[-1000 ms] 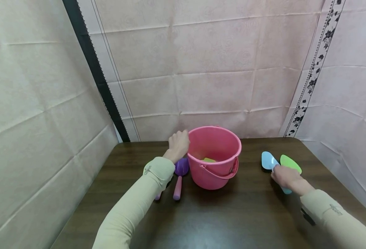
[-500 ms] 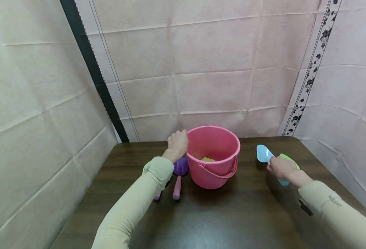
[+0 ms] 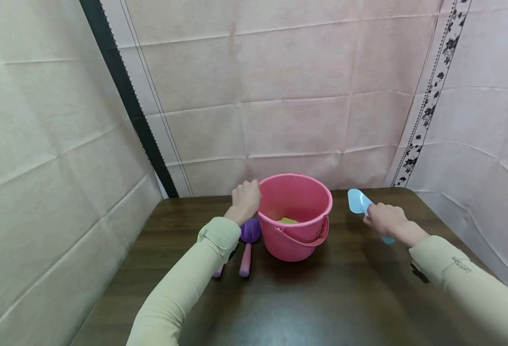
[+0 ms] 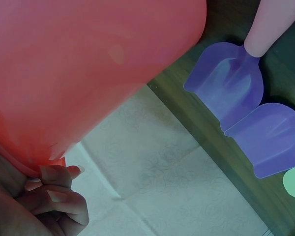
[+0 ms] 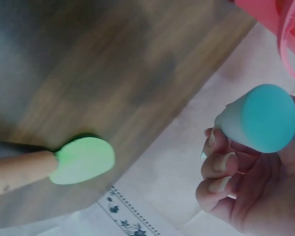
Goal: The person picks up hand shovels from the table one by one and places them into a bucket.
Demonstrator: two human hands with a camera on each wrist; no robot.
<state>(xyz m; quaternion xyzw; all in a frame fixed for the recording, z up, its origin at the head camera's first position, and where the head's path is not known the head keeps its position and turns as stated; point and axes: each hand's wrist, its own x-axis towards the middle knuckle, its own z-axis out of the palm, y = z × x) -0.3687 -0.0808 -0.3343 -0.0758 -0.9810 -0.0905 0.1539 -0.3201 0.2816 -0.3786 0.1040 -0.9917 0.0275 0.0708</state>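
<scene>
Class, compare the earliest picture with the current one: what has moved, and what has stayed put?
The right hand, gripping the blue scoop, lifted it off the table toward the pink bucket. The green scoop stayed lying there. The left hand still grips the bucket's rim; the purple shovels are unmoved.

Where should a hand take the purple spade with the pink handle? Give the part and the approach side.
Take the purple spade by its pink handle, coming from the near side. The handle lies flat on the table and points toward the person, with bare table around its end. The blade end is crowded between the pink bucket and the left hand gripping the rim, so a grip there is cramped.
</scene>
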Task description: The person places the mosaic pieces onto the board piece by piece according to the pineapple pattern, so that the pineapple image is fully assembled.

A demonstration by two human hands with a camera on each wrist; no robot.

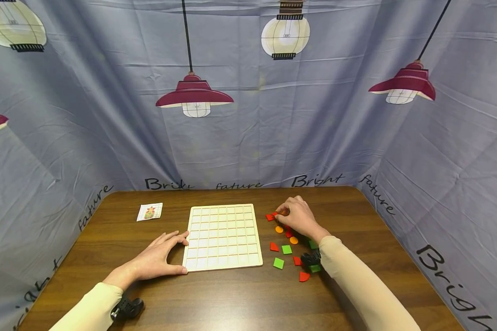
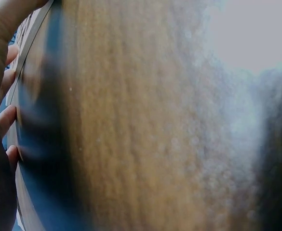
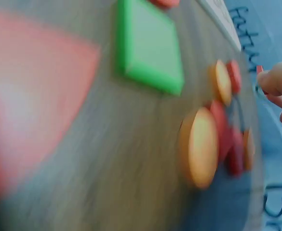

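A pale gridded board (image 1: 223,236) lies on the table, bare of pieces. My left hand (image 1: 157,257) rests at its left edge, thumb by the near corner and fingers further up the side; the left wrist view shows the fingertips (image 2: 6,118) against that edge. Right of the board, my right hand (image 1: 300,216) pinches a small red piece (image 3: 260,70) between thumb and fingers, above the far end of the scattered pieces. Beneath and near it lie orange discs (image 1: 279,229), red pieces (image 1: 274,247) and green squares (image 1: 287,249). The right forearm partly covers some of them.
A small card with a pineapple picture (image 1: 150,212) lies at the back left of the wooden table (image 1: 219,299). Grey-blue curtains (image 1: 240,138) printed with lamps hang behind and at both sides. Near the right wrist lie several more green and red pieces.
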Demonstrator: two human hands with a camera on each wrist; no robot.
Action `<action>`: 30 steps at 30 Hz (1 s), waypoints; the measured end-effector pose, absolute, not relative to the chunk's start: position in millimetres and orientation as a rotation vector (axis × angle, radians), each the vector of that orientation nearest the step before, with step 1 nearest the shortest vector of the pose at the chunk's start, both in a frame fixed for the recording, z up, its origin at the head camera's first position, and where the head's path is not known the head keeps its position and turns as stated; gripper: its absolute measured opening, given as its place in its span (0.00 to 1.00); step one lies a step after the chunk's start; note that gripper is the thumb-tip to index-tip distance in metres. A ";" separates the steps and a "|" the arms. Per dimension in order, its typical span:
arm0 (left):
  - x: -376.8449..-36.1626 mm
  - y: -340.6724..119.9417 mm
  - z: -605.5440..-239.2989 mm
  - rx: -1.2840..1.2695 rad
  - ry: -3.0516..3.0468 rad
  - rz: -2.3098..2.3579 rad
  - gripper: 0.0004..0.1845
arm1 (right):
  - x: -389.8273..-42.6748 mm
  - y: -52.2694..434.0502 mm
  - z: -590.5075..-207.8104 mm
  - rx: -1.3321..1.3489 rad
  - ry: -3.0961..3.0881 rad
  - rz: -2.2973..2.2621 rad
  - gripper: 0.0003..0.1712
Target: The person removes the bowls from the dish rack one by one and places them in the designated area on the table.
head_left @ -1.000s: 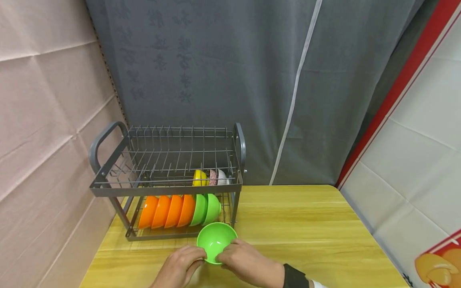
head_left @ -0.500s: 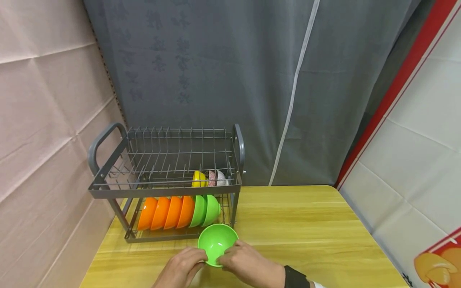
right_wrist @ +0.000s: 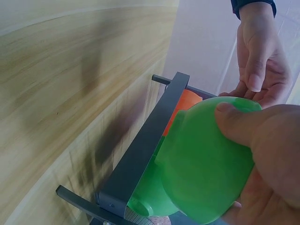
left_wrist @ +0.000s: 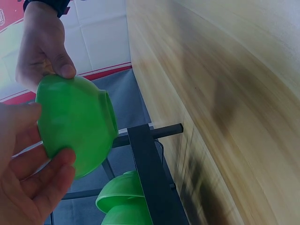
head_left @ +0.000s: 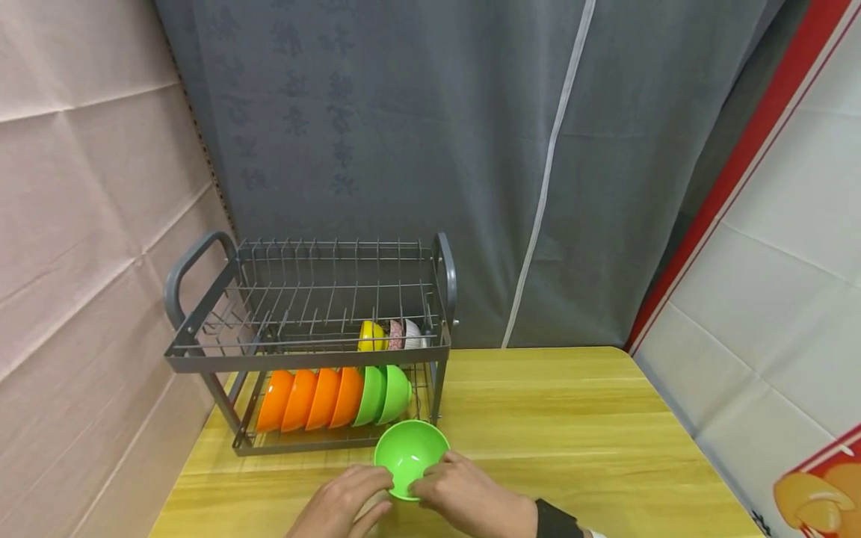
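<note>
A green bowl [head_left: 406, 456] is held up in front of the dish rack [head_left: 309, 365], its inside facing the head camera. My right hand [head_left: 471, 493] pinches its near rim, with the thumb on the outer wall in the right wrist view and the fingers inside. My left hand [head_left: 343, 501] is at the bowl's left rim. Its fingertips touch the rim, while its thumb stands apart from the bowl. In the rack's lower tier, several orange bowls [head_left: 306, 400] stand on edge in a row, followed by green bowls [head_left: 393, 396] on the right.
On the rack's upper tier sit a small yellow bowl [head_left: 372, 336], a pink patterned one [head_left: 395, 335] and a white one [head_left: 412, 335]. The wooden table [head_left: 551, 426] extends to the right. A grey curtain [head_left: 403, 149] hangs behind, with a pale cloth [head_left: 101, 261] at the left.
The green bowl has shifted slightly right and toward me, with my right hand on it. My left thumb has moved away from the bowl's rim.
</note>
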State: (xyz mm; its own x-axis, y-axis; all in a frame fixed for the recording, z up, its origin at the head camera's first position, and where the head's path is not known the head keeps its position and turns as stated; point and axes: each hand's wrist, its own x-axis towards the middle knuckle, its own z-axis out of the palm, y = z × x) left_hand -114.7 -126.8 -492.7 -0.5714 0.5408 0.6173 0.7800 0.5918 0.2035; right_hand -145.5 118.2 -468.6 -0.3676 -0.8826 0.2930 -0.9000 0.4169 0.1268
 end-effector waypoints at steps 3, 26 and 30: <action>-113.9 -126.1 -492.1 -1.054 -2.332 -0.607 0.10 | -145.2 120.1 -468.0 1.545 -2.362 0.067 0.10; -114.5 -121.9 -498.3 -1.089 -2.250 -0.338 0.24 | -140.5 142.1 -467.2 1.461 -2.305 0.118 0.12; -113.6 -120.4 -499.3 -1.121 -2.286 -0.324 0.29 | -140.1 146.9 -467.6 1.459 -2.318 0.116 0.11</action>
State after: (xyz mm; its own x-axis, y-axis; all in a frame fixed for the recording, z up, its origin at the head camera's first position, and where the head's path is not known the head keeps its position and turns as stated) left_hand -113.6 -120.4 -499.3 -0.4884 0.6468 0.5858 0.7840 0.6200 -0.0308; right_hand -140.1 146.9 -467.6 -0.3770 -0.8480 0.3726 -0.8811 0.4524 0.1382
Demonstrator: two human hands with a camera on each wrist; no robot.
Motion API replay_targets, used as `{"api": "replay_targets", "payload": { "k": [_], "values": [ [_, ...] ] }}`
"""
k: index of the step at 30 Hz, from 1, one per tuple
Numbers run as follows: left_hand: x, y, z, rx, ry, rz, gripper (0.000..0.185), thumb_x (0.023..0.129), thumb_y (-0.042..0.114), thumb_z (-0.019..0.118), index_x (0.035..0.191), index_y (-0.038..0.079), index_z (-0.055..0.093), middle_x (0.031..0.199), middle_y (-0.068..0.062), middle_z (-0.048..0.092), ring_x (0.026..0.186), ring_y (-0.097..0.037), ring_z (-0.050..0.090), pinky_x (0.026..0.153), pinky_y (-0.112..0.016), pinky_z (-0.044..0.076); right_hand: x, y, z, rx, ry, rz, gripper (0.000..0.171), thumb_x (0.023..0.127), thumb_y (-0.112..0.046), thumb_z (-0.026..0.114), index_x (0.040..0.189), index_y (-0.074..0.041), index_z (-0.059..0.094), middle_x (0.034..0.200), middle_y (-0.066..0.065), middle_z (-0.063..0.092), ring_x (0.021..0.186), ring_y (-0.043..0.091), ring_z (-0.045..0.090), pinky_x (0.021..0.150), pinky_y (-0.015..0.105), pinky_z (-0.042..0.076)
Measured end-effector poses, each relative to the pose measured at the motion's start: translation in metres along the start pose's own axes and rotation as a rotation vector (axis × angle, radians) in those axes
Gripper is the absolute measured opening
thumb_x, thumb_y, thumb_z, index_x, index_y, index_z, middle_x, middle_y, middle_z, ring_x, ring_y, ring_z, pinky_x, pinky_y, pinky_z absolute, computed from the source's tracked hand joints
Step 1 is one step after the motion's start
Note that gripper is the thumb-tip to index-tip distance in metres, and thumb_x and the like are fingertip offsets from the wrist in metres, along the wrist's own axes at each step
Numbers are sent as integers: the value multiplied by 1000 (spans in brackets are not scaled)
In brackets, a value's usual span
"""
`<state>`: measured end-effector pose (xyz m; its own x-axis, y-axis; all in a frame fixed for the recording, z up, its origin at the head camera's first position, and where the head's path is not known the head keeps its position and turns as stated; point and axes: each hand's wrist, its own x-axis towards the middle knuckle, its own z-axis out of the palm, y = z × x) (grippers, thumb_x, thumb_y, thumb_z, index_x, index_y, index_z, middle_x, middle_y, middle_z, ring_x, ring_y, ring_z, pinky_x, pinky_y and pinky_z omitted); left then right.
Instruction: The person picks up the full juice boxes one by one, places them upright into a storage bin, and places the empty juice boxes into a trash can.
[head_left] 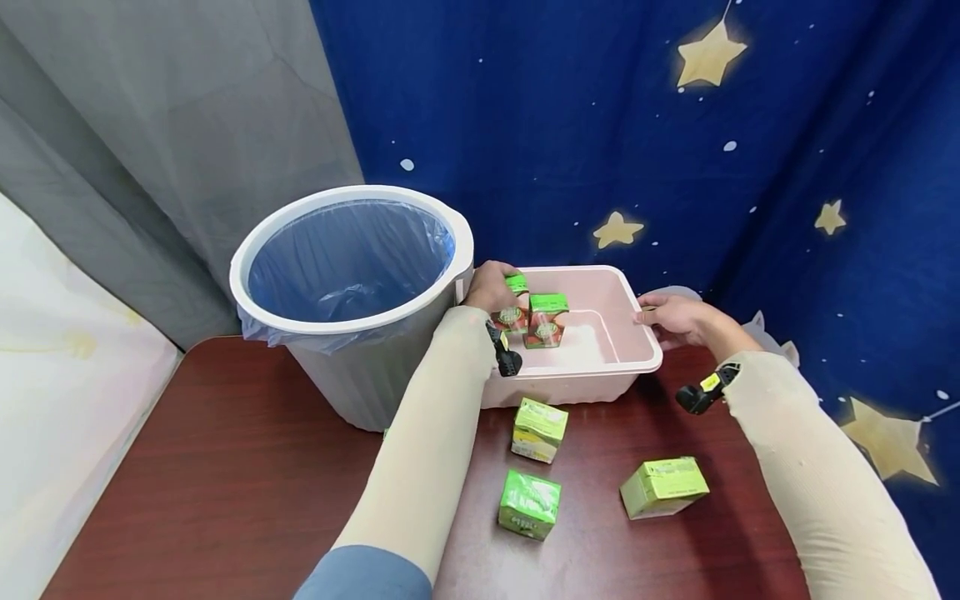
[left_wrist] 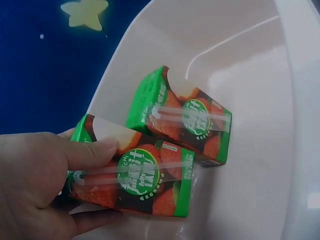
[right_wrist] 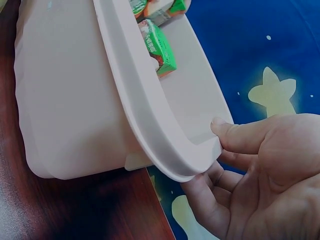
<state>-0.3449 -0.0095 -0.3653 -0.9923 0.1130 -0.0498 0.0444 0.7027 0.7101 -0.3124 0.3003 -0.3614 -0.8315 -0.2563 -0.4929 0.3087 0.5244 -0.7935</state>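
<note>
A pink plastic tub (head_left: 637, 350) (right_wrist: 75, 100) stands at the far side of the dark red table. My left hand (head_left: 489, 287) (left_wrist: 45, 185) reaches into it and grips a green and red juice carton (left_wrist: 135, 172) (head_left: 513, 312) with thumb on top. A second such carton (head_left: 547, 320) (left_wrist: 185, 120) stands beside it inside the tub (left_wrist: 260, 60). My right hand (head_left: 678, 321) (right_wrist: 255, 170) holds the tub's right rim, thumb on the lip and fingers under it.
A white bin (head_left: 352, 292) with a blue liner stands just left of the tub. Three green cartons (head_left: 538, 429) (head_left: 529, 503) (head_left: 663, 487) lie on the table (head_left: 225, 467) in front of the tub. A starry blue cloth hangs behind.
</note>
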Motion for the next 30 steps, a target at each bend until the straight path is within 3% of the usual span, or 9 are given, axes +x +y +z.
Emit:
{"api": "replay_targets", "payload": {
  "k": [8, 16, 25, 30],
  "values": [
    [6, -12, 8, 36, -16, -72, 56, 84, -2, 77, 137, 12, 66, 136, -5, 65, 115, -21, 60, 98, -30, 51, 1, 2, 0, 13, -15, -13, 46, 109, -10, 47, 148, 6, 29, 99, 5, 67, 83, 15, 68, 73, 37, 61],
    [11, -24, 18, 36, -26, -119, 52, 82, -3, 80, 131, 11, 70, 133, -3, 67, 117, -18, 59, 101, -26, 48, 2, 2, 2, 4, -11, -15, 45, 108, -11, 48, 147, 6, 30, 101, 4, 67, 84, 15, 68, 73, 37, 61],
    [13, -26, 22, 16, -50, -121, 52, 82, -3, 81, 131, 10, 70, 131, -5, 67, 114, -20, 59, 99, -29, 50, 1, 1, 1, 15, -11, -3, 50, 109, -11, 47, 151, 5, 26, 102, 7, 67, 84, 15, 68, 74, 37, 62],
    [10, -23, 21, 30, -99, -105, 50, 84, 0, 81, 132, 10, 68, 132, -5, 66, 110, -21, 59, 96, -32, 52, 0, 0, 1, 6, 4, 2, 49, 109, -11, 47, 151, 5, 28, 103, 8, 67, 84, 16, 68, 74, 37, 61]
  ]
}}
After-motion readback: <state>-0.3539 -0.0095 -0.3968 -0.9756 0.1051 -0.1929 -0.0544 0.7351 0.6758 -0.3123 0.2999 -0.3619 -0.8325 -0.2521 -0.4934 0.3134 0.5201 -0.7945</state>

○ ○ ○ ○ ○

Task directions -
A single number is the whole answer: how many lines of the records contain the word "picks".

Answer to the problem -
2